CRTC Reveals Plan to Update Broadcasting, Targets Online Streaming

Online streaming act

The Canadian Radio-television and Telecommunications Commission (CRTC) has unveiled its plan to “modernize” Canada’s broadcasting system, with a focus on online streaming services. The plan will be implemented in three phases, with the first phase set to begin in Spring 2023.

This phase aims to ensure that online streaming services make “meaningful contributions to Canadian and Indigenous content,” and will involve consultations on a registration requirement for certain online streaming services, a review of exemption orders and possible basic conditions of service, and the development of a contributions framework applicable to both traditional broadcasters and online streaming services.

The consultation on registration of online streaming services will help to ensure that regulation is limited to companies capable of making a significant contribution to the broadcasting system, says the CRTC. The call says registration is required only for online streaming services generating over $10 million in annual revenues in Canada.

Subsequent phases will include additional public consultations on topics such as the definition of Canadian and Indigenous content, tools to support Canadian music and audio content, programming and support for video content, local markets access and competition, and protecting Canadian consumers.

The modernization process will be open and public, with consultations at every step, says the Commission.
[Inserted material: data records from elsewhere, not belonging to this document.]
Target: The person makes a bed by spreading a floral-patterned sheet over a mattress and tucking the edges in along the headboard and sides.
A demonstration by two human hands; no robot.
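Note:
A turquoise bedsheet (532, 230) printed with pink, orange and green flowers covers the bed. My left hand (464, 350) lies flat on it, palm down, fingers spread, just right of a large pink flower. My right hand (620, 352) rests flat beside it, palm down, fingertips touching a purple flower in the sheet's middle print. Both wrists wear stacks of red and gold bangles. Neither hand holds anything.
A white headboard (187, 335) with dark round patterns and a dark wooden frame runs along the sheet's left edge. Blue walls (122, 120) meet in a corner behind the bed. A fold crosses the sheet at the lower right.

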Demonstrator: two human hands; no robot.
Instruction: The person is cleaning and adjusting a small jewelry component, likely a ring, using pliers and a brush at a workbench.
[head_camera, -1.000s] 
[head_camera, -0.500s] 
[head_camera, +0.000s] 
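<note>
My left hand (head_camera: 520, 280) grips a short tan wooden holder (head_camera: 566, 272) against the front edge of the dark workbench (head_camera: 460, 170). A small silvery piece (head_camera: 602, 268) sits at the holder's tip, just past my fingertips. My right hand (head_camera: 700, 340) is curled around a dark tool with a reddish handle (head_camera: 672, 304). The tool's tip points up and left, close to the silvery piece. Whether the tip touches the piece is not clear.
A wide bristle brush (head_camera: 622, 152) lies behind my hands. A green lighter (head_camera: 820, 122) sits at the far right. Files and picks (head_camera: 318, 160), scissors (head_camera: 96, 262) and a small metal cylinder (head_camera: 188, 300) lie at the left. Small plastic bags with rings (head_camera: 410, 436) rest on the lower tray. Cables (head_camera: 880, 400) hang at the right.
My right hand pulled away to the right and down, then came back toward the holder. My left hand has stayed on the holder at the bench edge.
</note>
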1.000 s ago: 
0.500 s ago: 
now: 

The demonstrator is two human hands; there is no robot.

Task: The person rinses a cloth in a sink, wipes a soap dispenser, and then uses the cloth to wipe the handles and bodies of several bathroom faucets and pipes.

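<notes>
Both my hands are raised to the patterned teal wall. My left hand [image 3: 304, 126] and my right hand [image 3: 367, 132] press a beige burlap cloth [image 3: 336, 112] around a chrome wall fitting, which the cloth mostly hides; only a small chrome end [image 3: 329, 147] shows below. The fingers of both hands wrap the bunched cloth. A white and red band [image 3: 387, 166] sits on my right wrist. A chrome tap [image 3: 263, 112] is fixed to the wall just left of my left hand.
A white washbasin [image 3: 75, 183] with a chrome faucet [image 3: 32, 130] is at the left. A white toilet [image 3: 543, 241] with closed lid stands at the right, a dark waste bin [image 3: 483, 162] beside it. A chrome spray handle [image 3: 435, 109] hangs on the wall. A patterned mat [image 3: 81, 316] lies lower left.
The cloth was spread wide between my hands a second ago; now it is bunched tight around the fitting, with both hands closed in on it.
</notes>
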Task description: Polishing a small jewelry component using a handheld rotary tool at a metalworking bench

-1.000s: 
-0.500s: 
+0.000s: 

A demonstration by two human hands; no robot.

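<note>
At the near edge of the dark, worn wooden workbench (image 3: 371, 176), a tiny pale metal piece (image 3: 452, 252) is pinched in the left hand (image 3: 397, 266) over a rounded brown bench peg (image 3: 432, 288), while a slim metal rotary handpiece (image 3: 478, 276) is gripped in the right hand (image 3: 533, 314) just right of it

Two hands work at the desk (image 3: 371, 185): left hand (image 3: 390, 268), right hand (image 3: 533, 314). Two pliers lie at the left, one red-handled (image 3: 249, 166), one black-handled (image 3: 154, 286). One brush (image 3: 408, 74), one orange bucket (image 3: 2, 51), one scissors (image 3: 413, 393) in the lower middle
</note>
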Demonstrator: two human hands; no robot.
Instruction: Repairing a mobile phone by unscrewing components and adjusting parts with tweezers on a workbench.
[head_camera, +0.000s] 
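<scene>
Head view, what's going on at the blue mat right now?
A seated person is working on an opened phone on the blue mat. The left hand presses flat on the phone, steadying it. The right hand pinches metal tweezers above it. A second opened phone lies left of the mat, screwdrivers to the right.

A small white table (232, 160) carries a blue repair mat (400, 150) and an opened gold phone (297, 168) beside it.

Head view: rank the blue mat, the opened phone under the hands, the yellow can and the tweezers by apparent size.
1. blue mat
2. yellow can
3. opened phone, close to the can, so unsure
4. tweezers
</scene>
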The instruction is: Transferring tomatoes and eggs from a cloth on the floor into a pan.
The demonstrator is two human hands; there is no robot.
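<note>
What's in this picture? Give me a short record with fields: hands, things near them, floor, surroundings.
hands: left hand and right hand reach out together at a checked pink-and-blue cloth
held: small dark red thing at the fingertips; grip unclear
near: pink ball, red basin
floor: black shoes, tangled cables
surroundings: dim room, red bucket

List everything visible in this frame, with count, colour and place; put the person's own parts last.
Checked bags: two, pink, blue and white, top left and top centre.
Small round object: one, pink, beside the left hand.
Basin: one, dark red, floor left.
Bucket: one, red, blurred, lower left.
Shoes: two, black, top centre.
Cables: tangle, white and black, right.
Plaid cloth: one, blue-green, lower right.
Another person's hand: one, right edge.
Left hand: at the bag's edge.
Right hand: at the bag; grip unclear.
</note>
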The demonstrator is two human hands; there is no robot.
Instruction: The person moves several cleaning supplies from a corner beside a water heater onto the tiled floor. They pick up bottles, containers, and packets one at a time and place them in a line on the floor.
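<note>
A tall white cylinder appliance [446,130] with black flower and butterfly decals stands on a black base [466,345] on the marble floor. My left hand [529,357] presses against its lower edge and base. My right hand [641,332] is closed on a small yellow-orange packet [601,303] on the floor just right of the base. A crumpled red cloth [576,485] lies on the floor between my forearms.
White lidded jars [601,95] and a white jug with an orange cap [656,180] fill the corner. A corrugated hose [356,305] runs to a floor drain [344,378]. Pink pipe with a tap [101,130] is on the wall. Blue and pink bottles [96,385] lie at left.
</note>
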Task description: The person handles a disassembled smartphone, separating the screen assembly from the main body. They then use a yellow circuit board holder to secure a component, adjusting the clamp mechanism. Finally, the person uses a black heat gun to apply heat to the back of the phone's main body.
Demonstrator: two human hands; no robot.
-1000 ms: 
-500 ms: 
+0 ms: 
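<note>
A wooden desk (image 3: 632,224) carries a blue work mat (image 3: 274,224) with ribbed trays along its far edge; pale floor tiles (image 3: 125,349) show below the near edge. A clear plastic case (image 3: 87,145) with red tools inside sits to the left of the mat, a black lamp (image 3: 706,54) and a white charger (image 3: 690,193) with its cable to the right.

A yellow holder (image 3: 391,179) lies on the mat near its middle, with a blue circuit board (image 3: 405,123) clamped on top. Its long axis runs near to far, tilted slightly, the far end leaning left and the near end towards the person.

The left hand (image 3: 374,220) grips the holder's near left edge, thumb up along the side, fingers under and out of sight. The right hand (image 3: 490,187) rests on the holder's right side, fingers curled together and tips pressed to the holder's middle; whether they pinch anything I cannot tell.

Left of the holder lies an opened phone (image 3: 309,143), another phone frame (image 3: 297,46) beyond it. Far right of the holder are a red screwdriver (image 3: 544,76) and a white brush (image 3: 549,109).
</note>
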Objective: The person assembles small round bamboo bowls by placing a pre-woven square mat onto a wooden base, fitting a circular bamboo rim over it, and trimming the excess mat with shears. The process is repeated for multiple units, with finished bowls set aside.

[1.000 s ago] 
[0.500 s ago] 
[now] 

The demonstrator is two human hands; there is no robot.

The CRTC says it understands the complexity of creating a modernized Broadcasting Act, and plans will be adjusted as necessary (sounds like they’re …making this up as they go along?).

As part of the first phase, the Online Streaming Act (Bill C-11) received Royal Assent on April 27, 2023, and the CRTC published its Regulatory Plan on May 8, 2023. Upcoming public consultations will cover contributions to the Canadian broadcasting system and registration of online streaming services.

The CRTC says it wants to create a broadcasting system that offers creators more opportunities to share their stories while providing Canadians access to a greater variety and diversity of content through online streaming platforms. Sounds pretty heartwarming indeed.

This is what all Canadians have been asking for of the CRTC, right? An ‘outdated’ broadcasting model is the number one concern on the minds of Canadians in 2023 (take a back seat inflation and high grocery prices).